▶ [TASK TO CARRY OUT]
In the material below, please retype the lines from the very first through the one with "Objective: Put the", exactly and without pictures.
===============
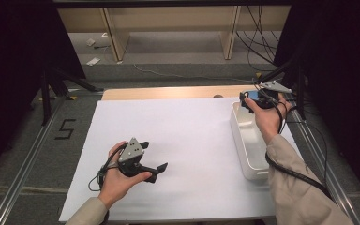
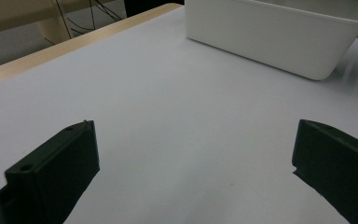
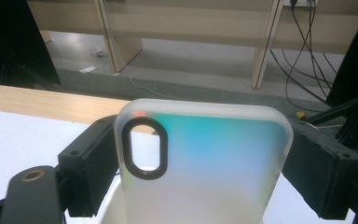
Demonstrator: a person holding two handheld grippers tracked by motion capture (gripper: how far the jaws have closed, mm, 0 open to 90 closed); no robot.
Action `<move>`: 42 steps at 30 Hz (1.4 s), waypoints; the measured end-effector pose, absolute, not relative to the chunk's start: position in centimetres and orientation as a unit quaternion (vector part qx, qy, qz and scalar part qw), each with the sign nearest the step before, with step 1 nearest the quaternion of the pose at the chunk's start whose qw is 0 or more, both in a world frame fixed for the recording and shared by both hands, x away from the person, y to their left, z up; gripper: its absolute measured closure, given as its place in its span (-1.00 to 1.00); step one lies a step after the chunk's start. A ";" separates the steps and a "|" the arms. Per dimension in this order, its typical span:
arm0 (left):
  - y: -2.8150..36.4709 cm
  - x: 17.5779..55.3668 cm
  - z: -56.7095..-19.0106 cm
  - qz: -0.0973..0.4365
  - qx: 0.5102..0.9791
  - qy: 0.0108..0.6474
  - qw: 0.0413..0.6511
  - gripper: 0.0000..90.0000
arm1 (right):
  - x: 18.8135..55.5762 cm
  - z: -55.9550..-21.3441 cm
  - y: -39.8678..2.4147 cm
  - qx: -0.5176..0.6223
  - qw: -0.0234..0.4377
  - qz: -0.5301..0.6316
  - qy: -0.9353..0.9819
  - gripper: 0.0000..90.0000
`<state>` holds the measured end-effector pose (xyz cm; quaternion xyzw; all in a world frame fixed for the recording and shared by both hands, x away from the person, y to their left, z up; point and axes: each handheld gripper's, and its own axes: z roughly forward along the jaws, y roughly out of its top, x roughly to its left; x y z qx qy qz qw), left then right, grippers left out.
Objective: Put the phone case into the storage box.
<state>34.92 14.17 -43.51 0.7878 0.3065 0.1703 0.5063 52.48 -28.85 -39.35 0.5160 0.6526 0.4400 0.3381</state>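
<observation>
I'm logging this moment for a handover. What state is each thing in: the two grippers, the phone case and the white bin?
Left gripper: open, empty, above the white sheet.
Right gripper: shut on the phone case, over the bin's far end.
Phone case: held upright, camera cutout empty.
White bin: upright; nothing seen inside.

1. Black "5" [image 1: 64,129] marked on the grey floor [image 1: 23,154], left of the table [image 1: 168,93], about level with its far half.
2. Nothing else legible: no readable text on the phone case [image 3: 205,168], the white bin [image 1: 249,150] or the white table cover [image 1: 178,154].
</observation>
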 end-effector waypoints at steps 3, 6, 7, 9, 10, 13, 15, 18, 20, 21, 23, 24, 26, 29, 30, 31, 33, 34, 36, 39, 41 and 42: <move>14.2 34.9 -43.5 0.171 0.788 0.306 0.506 -1.00 | 52.6 -39.4 -28.7 0.517 0.336 0.437 0.655 -0.60; 14.2 34.9 -43.5 0.170 0.788 0.306 0.506 -1.00 | 52.7 -39.6 -28.6 0.517 0.336 0.435 0.656 -0.60; 14.2 34.9 -43.5 0.171 0.788 0.306 0.506 -1.00 | 52.7 -39.6 -28.6 0.517 0.336 0.433 0.658 -0.60; 14.2 34.9 -43.5 0.171 0.788 0.306 0.507 -1.00 | 52.8 -39.8 -28.5 0.515 0.335 0.432 0.660 -0.60; 14.2 34.9 -43.5 0.171 0.788 0.306 0.506 -1.00 | 52.8 -39.8 -28.5 0.516 0.335 0.431 0.660 -0.60; 14.2 34.9 -43.5 0.171 0.788 0.306 0.506 -1.00 | 52.9 -39.9 -28.5 0.517 0.335 0.429 0.661 -0.60; 14.2 34.9 -43.5 0.171 0.788 0.306 0.506 -1.00 | 53.0 -40.0 -28.5 0.517 0.336 0.427 0.662 -0.60; 14.2 34.9 -43.5 0.171 0.788 0.306 0.506 -1.00 | 53.1 -40.1 -28.5 0.516 0.337 0.424 0.663 -0.60; 14.2 34.9 -43.5 0.171 0.788 0.306 0.507 -1.00 | 53.1 -40.1 -28.4 0.516 0.336 0.422 0.666 -0.60; 14.2 34.9 -43.5 0.171 0.787 0.306 0.507 -1.00 | 53.1 -40.2 -28.4 0.515 0.336 0.421 0.667 -0.60; 14.2 34.9 -43.5 0.171 0.787 0.306 0.507 -1.00 | 53.1 -40.3 -28.4 0.516 0.335 0.422 0.666 -0.60; 14.2 34.9 -43.5 0.171 0.787 0.306 0.507 -1.00 | 53.2 -40.3 -28.4 0.517 0.334 0.421 0.666 -0.60; 14.2 34.9 -43.5 0.170 0.788 0.305 0.506 -1.00 | 53.2 -40.4 -28.4 0.517 0.334 0.420 0.667 -0.60; 14.2 34.9 -43.5 0.170 0.787 0.306 0.507 -1.00 | 53.3 -40.6 -28.3 0.517 0.334 0.417 0.669 -0.60; 14.2 34.9 -43.5 0.170 0.787 0.307 0.507 -1.00 | 53.4 -40.7 -28.3 0.517 0.335 0.417 0.668 -0.60; 14.2 34.9 -43.5 0.170 0.787 0.306 0.507 -1.00 | 53.4 -40.7 -28.3 0.519 0.333 0.416 0.668 -0.60; 14.2 34.9 -43.5 0.170 0.788 0.306 0.507 -1.00 | 53.5 -40.8 -28.3 0.519 0.334 0.416 0.668 -0.60; 14.2 34.9 -43.5 0.170 0.788 0.306 0.507 -1.00 | 53.5 -40.9 -28.3 0.519 0.333 0.416 0.669 -0.60; 14.2 35.0 -43.5 0.170 0.787 0.306 0.508 -1.00 | 53.6 -41.0 -28.3 0.520 0.333 0.414 0.668 -0.60; 14.2 35.0 -43.5 0.169 0.787 0.306 0.508 -1.00 | 53.7 -41.1 -28.3 0.521 0.333 0.413 0.669 -0.61; 14.2 35.0 -43.5 0.169 0.787 0.306 0.508 -1.00 | 53.7 -41.1 -28.3 0.520 0.332 0.413 0.670 -0.61; 14.2 35.0 -43.5 0.169 0.787 0.306 0.508 -1.00 | 53.7 -41.1 -28.2 0.520 0.332 0.413 0.670 -0.61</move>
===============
▶ [PROBLEM SOLUTION]
Demonstrator: a person holding two handheld grippers tracked by motion capture (gripper: how far the jaws have closed, mm, 0 open to 90 closed); no robot.
Action `<move>`: 42 steps at 30 Hz (1.4 s), waypoints; the measured end-effector pose, absolute, not relative to the chunk's start: position in centimetres and orientation as a unit quaternion (vector part qx, qy, qz and scalar part qw), each with the sign nearest the step before, with step 1 nearest the quaternion of the pose at the chunk's start whose qw is 0 or more, both in a world frame fixed for the recording and shared by both hands, x away from the person, y to their left, z up; gripper: its absolute measured closure, given as its place in its span (-1.00 to 1.00); step one lies a step after the chunk's start. A ";" separates the steps and a "|" the arms. Per dimension in this order, its typical span:
arm0 (left):
  - y: -2.8150..36.4709 cm
  - x: 17.5779..55.3668 cm
  - z: -56.7095..-19.0106 cm
  - qz: -0.0973..0.4365
  - qx: 0.5102..0.9791
  - qy: 0.0108..0.6474
  - qw: 0.0413..0.6511
  - gripper: 0.0000..90.0000
arm1 (right):
  - x: 18.8135..55.5762 cm
  - z: -55.9550..-21.3441 cm
  - y: -39.8678..2.4147 cm
  - qx: -0.5176..0.6223
  - qw: -0.0234..0.4377
  - qz: -0.5301..0.6316
  - qy: -0.9353..0.9819
  - gripper: 0.0000..90.0000
`<state>` holds the measured end-effector pose (xyz cm; quaternion xyzw; all in a world frame fixed for the recording and shared by both hands, x away from the person, y to their left, z up; point and axes: each handheld gripper's, and its own axes: z roughly forward along the jaws, y roughly out of its top, x roughly to its left; x y z qx qy qz qw), left then right, grippers left out.
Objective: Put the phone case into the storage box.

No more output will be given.